Zigbee end device bound to another device always issues broadcasts to resolve the short network address based on target's MAC

Hi,

I tried searching public question on the matter and wasn't able to find anything reminiscent of the problem I have.

I'm developing a presence sensor using ZigBee protocol for communications. The device is an end device. Among other things it implements a client on/off cluster

for the purposes of direct binding and sending on/off commands directly to appliances (smart lights, smart sockets, etc.).

In principle it works and in a small testing network (2 devices: the said presence sensor and a smart socket) binding my presence sensor to a smart socket works without problems.

However when I tried for testing purposes adding the presence sensor to a much bigger zigbee network (90+ devices: 37 routers, 55 end devices) the results were highly mixed.

When bound to one of smart sockets, the binding seems to work, on/off commands are issued, received and executed in a timely manner with an acceptable minimal latency.

However in another case binding to a smart bulb although succeeds in terms of a binding operation, when it comes to an actual transmission of on/off commands the outcome is highly unreliable:

it works sometimes, much more often a really big delay happens.

I've used Wireshark to sniff the traffic that's happening and was able to conclude that said delays are there due to my presence sensor sending "ZigBee Device Profile: Network Address Request" broadcast requests always to determine a short network address of the target smart bulb. Smart bulb responses with own address as requested. However shortly after (say, when 'Off' command is sent after presence is no more detected), it sends again the same set of broadcast requests to figure out the network address it literally got just half a minute ago.

This suggests that for whatever reason it doesn't store the translation for MAC->address in the address table. The only "workaround" I have at the moment is to add my presence sensor device directly via the smart bulb I want to control, so that it's a direct parent node in the mesh. Then the commands are issued with a valid short address immediately without sending tons of broadcast requests.

I've tried "turning the knobs" like:

#define ZB_CONFIG_OVERALL_NETWORK_SIZE 100 
#define ZB_CONFIG_HIGH_TRAFFIC
#define ZB_CONFIG_APPLICATION_COMPLEX

#include <zb_mem_config_common.h>

#undef ZB_CONFIG_IOBUF_POOL_SIZE
#define ZB_CONFIG_IOBUF_POOL_SIZE 128
#undef ZB_CONFIG_SCHEDULER_Q_SIZE
#define ZB_CONFIG_SCHEDULER_Q_SIZE 64
#undef ZB_CONFIG_APS_DUPS_TABLE_SIZE
#define ZB_CONFIG_APS_DUPS_TABLE_SIZE 64
#define ZB_CONFIG_NWK_DISC_TABLE_SIZE 32U

but this doesn't seem to help.

What am I missing? Is there some other setting I could tweak?

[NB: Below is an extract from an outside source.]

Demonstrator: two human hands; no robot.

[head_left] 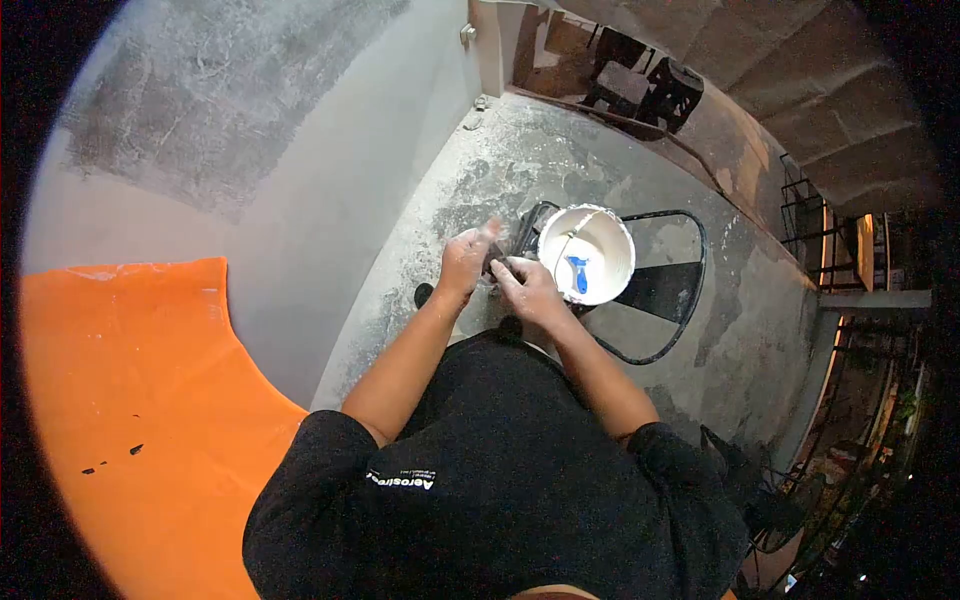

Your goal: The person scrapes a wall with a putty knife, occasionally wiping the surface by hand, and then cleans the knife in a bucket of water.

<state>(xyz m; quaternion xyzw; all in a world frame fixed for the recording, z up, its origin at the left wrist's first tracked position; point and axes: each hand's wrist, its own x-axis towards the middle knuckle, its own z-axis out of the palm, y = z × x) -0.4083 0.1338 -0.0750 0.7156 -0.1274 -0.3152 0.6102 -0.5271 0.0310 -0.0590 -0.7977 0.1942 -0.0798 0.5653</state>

I'm using ZigBee R23 Add-on, 1.2.1

if that matters.

Thanks!  

Parents
  • Hello,

    Can you please try to capture a ZBOSS trace from your ZED node. Try to enable it by adding these Kconfigs to your prj.conf:

    CONFIG_ZBOSS_TRACE_MASK=0x80000051
    CONFIG_ZBOSS_TRACE_LOG_LEVEL_DBG=y

    And monitor the UART output. It will look like jibberish data, but save it to a file and upload it here. It needs to be decoded (since this trace is not open source).

    Best regards,

    Edvin

  • Hi

    it proved a bit challenging. With what you've provided I was unable to get anything.

    And correct me if I've screwed up somewhere, but I had to:

     * define 'ncs,zigbee-uart = &uart00;' in my DTS overlay file (uart instance is correct)

    * also add the following in my config (besides those 2 you've suggested):

    CONFIG_ZIGBEE_ENABLE_TRACES=y
    CONFIG_ZIGBEE_UART_SUPPORTS_FLOW_CONTROL=y
    CONFIG_ZBOSS_TRACE_BINARY_NCP_TRANSPORT_LOGGING=y
    CONFIG_ZIGBEE_HAVE_ASYNC_SERIAL=y
    

    Flow control is indeed present and configured for that uart instance.

    But I'm not sure about the rest. Anyhow with that I was able to get something regularly printed to uart apparently in a binary format.

    Also a curios thing: with either CONFIG_ZIGBEE_HAVE_ASYNC_SERIAL or CONFIG_ZIGBEE_HAVE_SERIAL enabled I somehow losing the initialization of my other uart instances (I communicate with mmWave presence sensors via uart too).

    So I had to disable them and just replace with a dumb timer that every 10 seconds sends the off command to bound devices.

    I was observing the whole thing with a wireshark and saw already familiar abundance of broadcast address requests

    and I was collecting the uart output in parallel.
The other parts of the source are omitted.